§ **THE PROBLEM**:
Everything before the line containing "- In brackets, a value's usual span" stays out; print that line and all lines below it through the last, exactly.

§ **DATA SECTION**:
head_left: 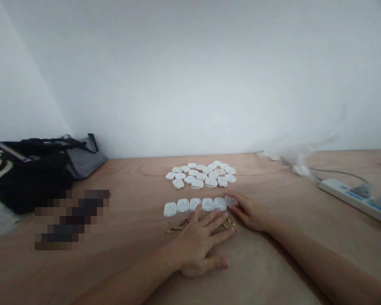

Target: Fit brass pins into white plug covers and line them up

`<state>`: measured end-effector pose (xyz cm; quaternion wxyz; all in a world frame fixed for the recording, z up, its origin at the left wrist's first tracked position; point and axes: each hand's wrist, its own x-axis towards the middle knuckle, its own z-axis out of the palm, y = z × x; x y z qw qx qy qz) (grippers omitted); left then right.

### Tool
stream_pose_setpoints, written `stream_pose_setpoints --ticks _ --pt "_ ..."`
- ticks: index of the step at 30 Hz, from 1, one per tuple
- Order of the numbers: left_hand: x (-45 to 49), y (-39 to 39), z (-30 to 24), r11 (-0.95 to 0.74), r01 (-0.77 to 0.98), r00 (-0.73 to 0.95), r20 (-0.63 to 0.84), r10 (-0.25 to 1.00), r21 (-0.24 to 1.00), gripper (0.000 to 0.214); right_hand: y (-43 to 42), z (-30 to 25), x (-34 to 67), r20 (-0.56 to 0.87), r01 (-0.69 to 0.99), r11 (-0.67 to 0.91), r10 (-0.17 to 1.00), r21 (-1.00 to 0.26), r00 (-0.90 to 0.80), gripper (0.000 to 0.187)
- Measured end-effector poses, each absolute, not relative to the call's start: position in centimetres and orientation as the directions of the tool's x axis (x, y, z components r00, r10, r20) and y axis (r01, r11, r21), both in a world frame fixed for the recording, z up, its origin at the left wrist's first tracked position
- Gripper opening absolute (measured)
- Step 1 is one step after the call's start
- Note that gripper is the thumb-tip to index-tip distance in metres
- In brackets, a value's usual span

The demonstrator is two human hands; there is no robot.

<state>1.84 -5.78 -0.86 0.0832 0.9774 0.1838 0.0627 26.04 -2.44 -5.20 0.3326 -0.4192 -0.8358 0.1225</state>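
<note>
Several white rounded-square plastic pieces with small holes, perhaps socket covers, form a row (183, 206) in front of me. My left hand (201, 243) is spread out palm down just below that row, its fingertips near the middle pieces. Small brass-coloured metal strips (177, 228) lie beside and partly beneath its fingers. At the row's right end, my right hand (249, 212) has its thumb and forefinger around the last white plastic piece (231, 201), which rests on the table and is partly covered by the fingers.
Behind the row lies a loose cluster of similar white pieces (197, 184) on the wooden table (133, 245). Black bags (47, 169) and a blurred-out dark object (73, 220) are at the left. A power strip (352, 197) with a cable and clear plastic bag (300, 163) are at the right.
</note>
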Motion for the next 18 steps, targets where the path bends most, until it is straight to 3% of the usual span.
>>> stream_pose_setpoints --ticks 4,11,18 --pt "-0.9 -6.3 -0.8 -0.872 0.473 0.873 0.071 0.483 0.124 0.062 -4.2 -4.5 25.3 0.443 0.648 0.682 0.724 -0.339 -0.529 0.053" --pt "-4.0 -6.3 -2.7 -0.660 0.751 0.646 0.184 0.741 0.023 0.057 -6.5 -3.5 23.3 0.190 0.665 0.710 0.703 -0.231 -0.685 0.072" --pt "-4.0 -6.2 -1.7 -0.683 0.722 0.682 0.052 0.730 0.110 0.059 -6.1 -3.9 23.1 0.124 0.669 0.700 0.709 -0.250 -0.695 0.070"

§ **YOUR RESPONSE**:
- In brackets, a value's usual span

The demonstrator is two human hands; there is no robot.

<state>1.84 -5.78 -0.86 0.0832 0.9774 0.1838 0.0627 26.04 -2.44 -5.20 0.3326 -0.4192 -0.8358 0.1225</state>
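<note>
Several white rounded-square plastic pieces with small holes, perhaps socket covers, form a row (183, 206) in front of me. My left hand (201, 243) is spread out palm down just below that row, its fingertips near the middle pieces. Small brass-coloured metal strips (177, 228) lie beside and partly beneath its fingers. At the row's right end, my right hand (249, 212) has its thumb and forefinger around the last white plastic piece (231, 201), which rests on the table and is partly covered by the fingers.
Behind the row lies a loose cluster of similar white pieces (197, 184) on the wooden table (133, 245). Black bags (47, 169) and a blurred-out dark object (73, 220) are at the left. A power strip (352, 197) with a cable and clear plastic bag (300, 163) are at the right.
</note>
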Motion for the next 18 steps, targets where the path bends most, until it is straight to 3% of the usual span.
>>> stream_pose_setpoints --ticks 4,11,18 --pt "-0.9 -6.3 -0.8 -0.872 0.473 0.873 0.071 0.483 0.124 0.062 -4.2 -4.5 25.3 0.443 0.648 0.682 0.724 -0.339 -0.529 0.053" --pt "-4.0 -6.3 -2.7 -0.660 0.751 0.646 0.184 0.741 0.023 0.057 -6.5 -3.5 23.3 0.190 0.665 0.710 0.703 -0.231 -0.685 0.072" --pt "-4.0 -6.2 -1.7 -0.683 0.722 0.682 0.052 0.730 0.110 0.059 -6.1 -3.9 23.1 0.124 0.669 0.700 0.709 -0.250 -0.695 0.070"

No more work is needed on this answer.